Hunter S. Thompson? Lester Bangs? Jack Kerouac? Fitzgerald? Hemingway? Salinger?
Nope, Reed. Rex Reed is, without a doubt, the person who most influenced my writing style. And I’ve never really read him. His TV appearances in the late ’60s/ early ’70s were my introduction to the Mean Queen that owes my head about 40 years back rent. Shit, my writing done come out of the closet (surprising no one.).
![Rex Reed](https://i0.wp.com/www.michaelcorcoran.net/wp-content/uploads/2012/06/Rex-Reed.jpg?resize=300%2C251&ssl=1)
My mother didn’t like to be alone all day, so if you said you didn’t feel well, she’d let you stay home. This was limited to one kid only- the other six had to go to school. When it was my turn, I loved to watch the afternoon talk shows hosted by Merv Griffin and Mike Douglas. A frequent guest was Rex Reed, the Fort Worth native who was the Liberace of movie criticism. But Mr. Ya Think? spoke to me, serving up one-liners about movies that had just come out. “‘Brigadoon’ with chopsticks” is how he summed up the “Lost Horizon” remake starring Liv Ullman. I hadn’t seen “Brigadoon,” but the reference wasn’t lost on me.
When I wrote that Motley Crue’s 1999 performance at the Bronco Bowl in Dallas was “bad enough to drive a pimp off a payphone” that was an homage to Mr. Rex Reed (even though it actually happened.)
Reed was the first person I ever saw on TV who talked shit about the arts. Took balls back then. Guy trashed John Wayne and Bette Davis. I tried to read his books, but he’s not a great writer. But he was so good on TV. A little kid in Mountain Home, Idaho started thinking that it was okay to be an asshole. Ended up making a career on it.
The most important thing about being a writer, I believe, is finding the voice in your head that tells you what to write.

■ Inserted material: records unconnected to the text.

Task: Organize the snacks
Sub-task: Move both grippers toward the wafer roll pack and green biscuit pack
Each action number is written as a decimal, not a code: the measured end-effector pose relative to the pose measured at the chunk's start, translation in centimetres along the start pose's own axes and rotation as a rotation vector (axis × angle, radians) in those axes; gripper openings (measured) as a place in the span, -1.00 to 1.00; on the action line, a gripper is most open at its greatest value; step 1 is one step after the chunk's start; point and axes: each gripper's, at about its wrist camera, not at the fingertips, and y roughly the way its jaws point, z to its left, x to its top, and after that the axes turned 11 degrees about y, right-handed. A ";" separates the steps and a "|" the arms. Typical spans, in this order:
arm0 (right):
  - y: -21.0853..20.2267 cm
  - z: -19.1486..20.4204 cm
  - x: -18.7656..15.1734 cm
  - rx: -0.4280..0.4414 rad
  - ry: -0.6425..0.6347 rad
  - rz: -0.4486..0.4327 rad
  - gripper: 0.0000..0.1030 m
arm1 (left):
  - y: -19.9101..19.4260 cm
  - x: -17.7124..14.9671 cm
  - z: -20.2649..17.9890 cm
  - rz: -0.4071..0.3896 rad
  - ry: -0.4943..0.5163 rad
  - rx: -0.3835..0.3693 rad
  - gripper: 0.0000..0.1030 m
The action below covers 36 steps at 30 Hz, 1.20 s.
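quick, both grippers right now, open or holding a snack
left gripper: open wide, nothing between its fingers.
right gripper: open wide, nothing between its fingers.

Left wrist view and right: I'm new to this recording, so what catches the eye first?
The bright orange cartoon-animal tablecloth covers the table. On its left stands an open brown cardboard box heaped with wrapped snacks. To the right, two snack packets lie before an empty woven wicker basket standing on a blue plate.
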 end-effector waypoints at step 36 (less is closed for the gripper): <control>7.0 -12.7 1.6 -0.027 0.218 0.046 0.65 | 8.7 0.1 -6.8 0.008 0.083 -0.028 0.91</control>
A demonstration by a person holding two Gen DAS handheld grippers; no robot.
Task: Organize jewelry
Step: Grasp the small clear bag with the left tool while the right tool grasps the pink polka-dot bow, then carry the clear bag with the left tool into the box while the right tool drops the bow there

I mean, there’s research and interviews and fact-checking and all that, but 90% is the voice. After I saw Rex Reed savaging “Myra Breckinridge,” a film in which he had a role, he kinda got in my head. The gay social commentator voice streams through my head whenever I sit down to write criticism or commentary.
Eric Stonestreet of “Modern Family” ain’t the only only one playing gay for pay.